TASK ITEM :: Exact copies of all the lines below are required, with the pictures omitted.

RECORDED DATA ::
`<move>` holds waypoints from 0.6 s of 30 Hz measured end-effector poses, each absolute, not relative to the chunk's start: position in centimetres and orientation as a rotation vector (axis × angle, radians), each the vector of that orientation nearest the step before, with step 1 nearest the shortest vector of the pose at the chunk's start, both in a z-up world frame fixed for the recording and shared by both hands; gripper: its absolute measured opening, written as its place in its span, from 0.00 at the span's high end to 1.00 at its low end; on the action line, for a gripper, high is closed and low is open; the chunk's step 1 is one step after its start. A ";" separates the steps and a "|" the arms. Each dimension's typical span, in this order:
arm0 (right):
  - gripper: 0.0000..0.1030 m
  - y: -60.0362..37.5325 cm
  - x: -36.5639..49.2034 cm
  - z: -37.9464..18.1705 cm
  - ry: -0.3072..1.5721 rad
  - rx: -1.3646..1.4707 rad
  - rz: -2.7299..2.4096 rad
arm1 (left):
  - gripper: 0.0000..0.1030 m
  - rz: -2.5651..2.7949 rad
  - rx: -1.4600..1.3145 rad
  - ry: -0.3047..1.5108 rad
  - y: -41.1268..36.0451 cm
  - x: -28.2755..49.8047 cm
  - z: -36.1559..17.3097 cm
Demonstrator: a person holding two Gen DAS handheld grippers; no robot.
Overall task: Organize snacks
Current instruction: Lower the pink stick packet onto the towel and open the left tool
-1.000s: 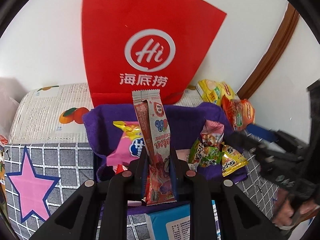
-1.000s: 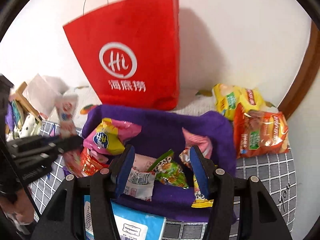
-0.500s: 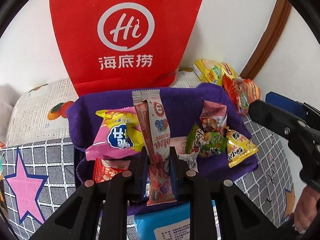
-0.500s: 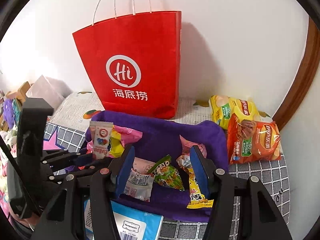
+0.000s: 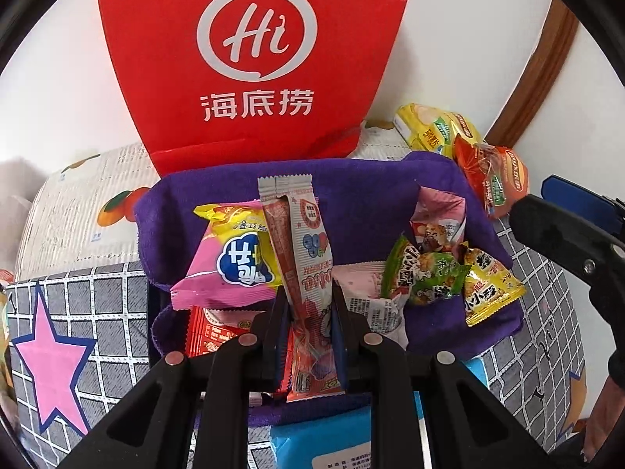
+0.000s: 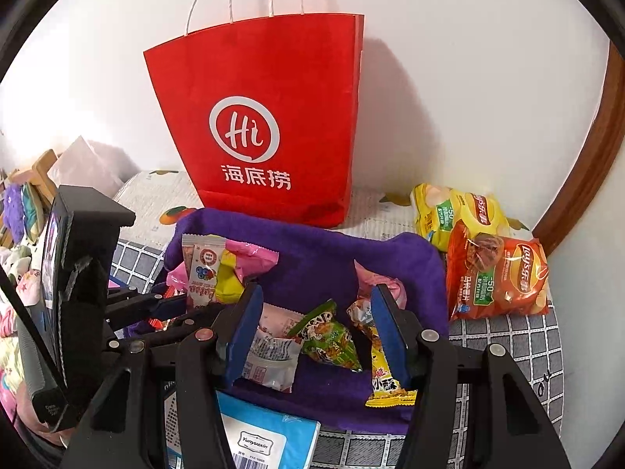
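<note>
The jaws of the left gripper [image 5: 308, 312] are pinching a long snack stick [image 5: 302, 258] upright over the purple basket [image 5: 351, 187], beside a pink-and-yellow packet [image 5: 230, 254]. The right gripper [image 6: 316, 336] is hovering with jaws spread wide above the green packet [image 6: 330, 338].

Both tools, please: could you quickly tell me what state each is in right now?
Left tool: closed on the long snack stick.
Right tool: open, holding nothing, above the purple basket.
</note>
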State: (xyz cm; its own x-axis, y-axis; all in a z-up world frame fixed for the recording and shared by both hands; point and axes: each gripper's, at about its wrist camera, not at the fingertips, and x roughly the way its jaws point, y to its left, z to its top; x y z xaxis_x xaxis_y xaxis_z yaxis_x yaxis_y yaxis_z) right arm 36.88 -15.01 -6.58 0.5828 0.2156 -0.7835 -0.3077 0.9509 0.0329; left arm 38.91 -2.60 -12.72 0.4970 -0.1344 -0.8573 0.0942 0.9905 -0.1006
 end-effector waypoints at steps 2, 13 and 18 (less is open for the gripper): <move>0.45 -15.0 36.9 -6.6 0.898 -0.113 0.307 | 0.82 -0.132 -0.040 1.041 -2.5 38.9 -12.7; 0.45 -14.9 36.8 -6.3 0.898 -0.121 0.307 | 0.75 -0.122 -0.058 1.038 -1.8 38.9 -11.9; 0.45 -14.6 36.4 -6.0 0.889 -0.132 0.305 | 0.66 -0.130 -0.091 1.025 -1.0 38.7 -10.8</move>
State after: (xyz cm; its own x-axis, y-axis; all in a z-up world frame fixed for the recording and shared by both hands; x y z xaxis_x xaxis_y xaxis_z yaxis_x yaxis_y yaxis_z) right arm 36.44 -14.60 -5.97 0.5902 0.2070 -0.7802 -0.3154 0.9489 0.0131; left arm 38.71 -1.00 -10.85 0.5122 -0.1504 -0.8456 0.0650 0.9885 -0.1364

ANSWER TO THE PROBLEM ::
`<move>` holds waypoints from 0.6 s of 30 Hz measured end-effector poses, each absolute, not relative to the chunk's start: position in centimetres and orientation as a rotation vector (axis × angle, radians), each the vector of that orientation nearest the step before, with step 1 nearest the shortest vector of the pose at the chunk's start, both in a z-up world frame fixed for the recording and shared by both hands; gripper: its absolute measured opening, written as its place in its span, from 0.00 at the span's high end to 1.00 at its low end; on the action line, for a gripper, high is closed and low is open; the chunk's step 1 is one step after its start. A ";" separates the steps and a "|" the arms. Each dimension's typical span, in this order:
arm0 (right):
  - gripper: 0.0000..0.1030 m
  - y: -60.0362..37.5325 cm
  - x: -36.5639..49.2034 cm
  - z: -37.9464..18.1705 cm
  - ry: -0.3072..1.5721 rad
  - rx: -1.3646..1.4707 rad
  - rz: -2.7299..2.4096 rad
arm1 (left):
  - gripper: 0.0000..0.1030 m
  - rz: -2.5651..2.7949 rad
  - rx: -1.4600..1.3145 rad
  - ry: -0.3047..1.5108 rad
  - y: -41.1268..36.0451 cm
  - x: -28.2755..49.8047 cm
  - z: -36.1559..17.3097 cm
Demonstrator: a person holding two Gen DAS handheld grippers; no robot.
Overall task: Organize snacks
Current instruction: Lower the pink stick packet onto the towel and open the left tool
-1.000s: 
-1.000s: 
-0.500s: 
-0.500s: 
+0.000s: 
+0.000s: 
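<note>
The jaws of the left gripper [image 5: 308, 312] are pinching a long snack stick [image 5: 302, 258] upright over the purple basket [image 5: 351, 187], beside a pink-and-yellow packet [image 5: 230, 254]. The right gripper [image 6: 316, 336] is hovering with jaws spread wide above the green packet [image 6: 330, 338].

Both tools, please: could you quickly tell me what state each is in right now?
Left tool: closed on the long snack stick.
Right tool: open, holding nothing, above the purple basket.
</note>
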State: (xyz cm; its own x-axis, y-axis; all in a z-up world frame fixed for the recording and shared by both hands; point and axes: each gripper's, at about its wrist camera, not at the fingertips, and x roughly the way its jaws point, y to its left, z to its top; x y z xaxis_x xaxis_y xaxis_z yaxis_x yaxis_y yaxis_z) right arm 36.88 -15.01 -6.58 0.5828 0.2156 -0.7835 -0.3077 0.9509 0.0329; left arm 38.91 -2.60 -12.72 0.4970 -0.1344 -0.8573 0.0942 0.9905 -0.1006
 end-effector waypoints at steps 2, 13 and 18 (less is open for the gripper): <move>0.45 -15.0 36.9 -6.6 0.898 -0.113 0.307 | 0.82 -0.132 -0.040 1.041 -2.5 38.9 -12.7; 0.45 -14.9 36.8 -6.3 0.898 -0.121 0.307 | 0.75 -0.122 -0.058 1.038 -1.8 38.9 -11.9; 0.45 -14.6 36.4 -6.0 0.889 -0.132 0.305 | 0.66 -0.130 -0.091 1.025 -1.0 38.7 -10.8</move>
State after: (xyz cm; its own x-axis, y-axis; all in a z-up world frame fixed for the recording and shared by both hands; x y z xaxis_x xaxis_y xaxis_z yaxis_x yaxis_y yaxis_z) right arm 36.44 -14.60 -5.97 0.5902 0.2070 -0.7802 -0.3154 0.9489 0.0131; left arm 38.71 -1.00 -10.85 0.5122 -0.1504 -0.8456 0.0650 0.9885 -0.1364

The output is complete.